Time to look at the datasheet, it tells all.  The only difference is that you have to supply extra power when a temp conversion (or EEPROM write) is in progress.  The datasheet shows how to do it, it's simple; it takes an extra i/o pin though.  You just enable the pin after issuing the conversion command.  That in turn bypasses the pull-up resistor on the data line (Q) so that the device has plenty of power to do the temp conversion or write to its EEPROM.  Look at the datasheet, they have a nice write-up on how it all works.


Is that for parasite mode only?



Yes it is.


Then a common power line could save an I/O pin ... is that per device?

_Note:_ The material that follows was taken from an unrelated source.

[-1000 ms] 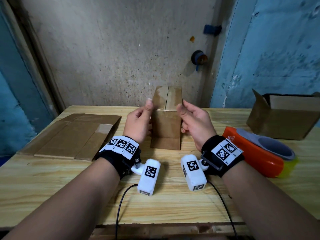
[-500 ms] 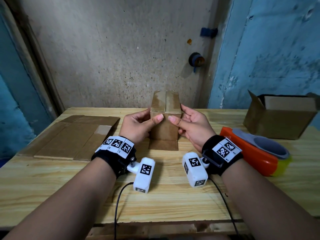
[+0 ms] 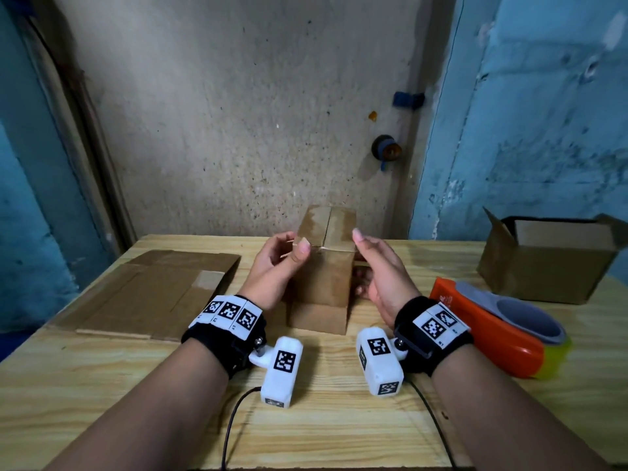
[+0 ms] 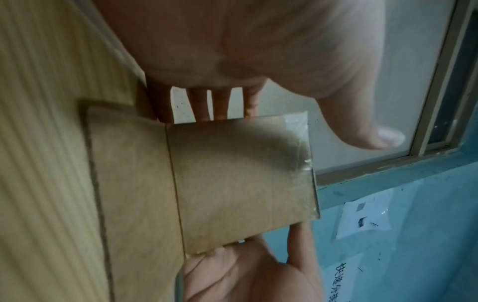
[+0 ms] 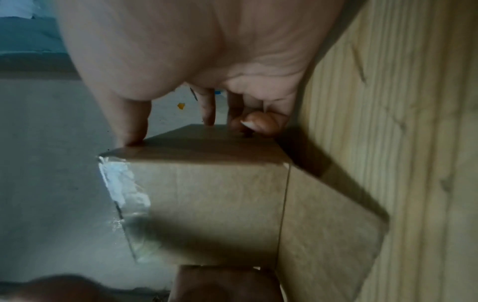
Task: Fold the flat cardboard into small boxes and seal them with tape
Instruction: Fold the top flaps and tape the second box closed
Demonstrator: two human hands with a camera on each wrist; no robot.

Nick Gammon on multitasking Arduinos:
1) http://gammon.com.au/blink
2) http://gammon.com.au/serial
3) http://gammon.com.au/interrupts

afremont

I don't know if you can save an i/o pin, but you can sure save running an extra wire to all the devices.  In parasite mode, the device draws power thru the data pin.  The Vcc pin of the device is tied to ground so that the device "knows" that it is in parasite mode.  Enough power can be drawn thru the pullup resistor to do most things.  However, temp conversions and EEPROM writing need more power than can be sucked thru the resistor in a short time.  This is where the microcontroller toggles a pin connected to a transistor that "pulls up" the data line to Vcc bypassing the resistor.  Now the sensor on the other end of the wire has all the juice it needs to do the conversion.  The datasheet for the sensor goes into great detail about all this.
Experience, it's what you get when you were expecting something else.

GoForSmoke

I would rather the wire than a pin and a wire or many pins and many wires. Using the pin for extra power only when the device works will need a wire regardless and might need many of both.

Why would you need a pin to supply power if you're not running off a pullup?

Is the point of parasite power to reduce power consumption for battery operation?

Nick Gammon on multitasking Arduinos:
1) http://gammon.com.au/blink
2) http://gammon.com.au/serial
3) http://gammon.com.au/interrupts

afremont

The dallas 1-wire bus is made up of either 2 or 3 wires with the sensors attached along the bus.  One bus wire is ground and one is the data line.  The third (optional) wire is to carry a full 5V to the devices.  Since the data bus uses a pullup resistor, power can be sourced from the bus by the device.  If you ground the normally 5V supply pin on the device, it will draw power from the data line.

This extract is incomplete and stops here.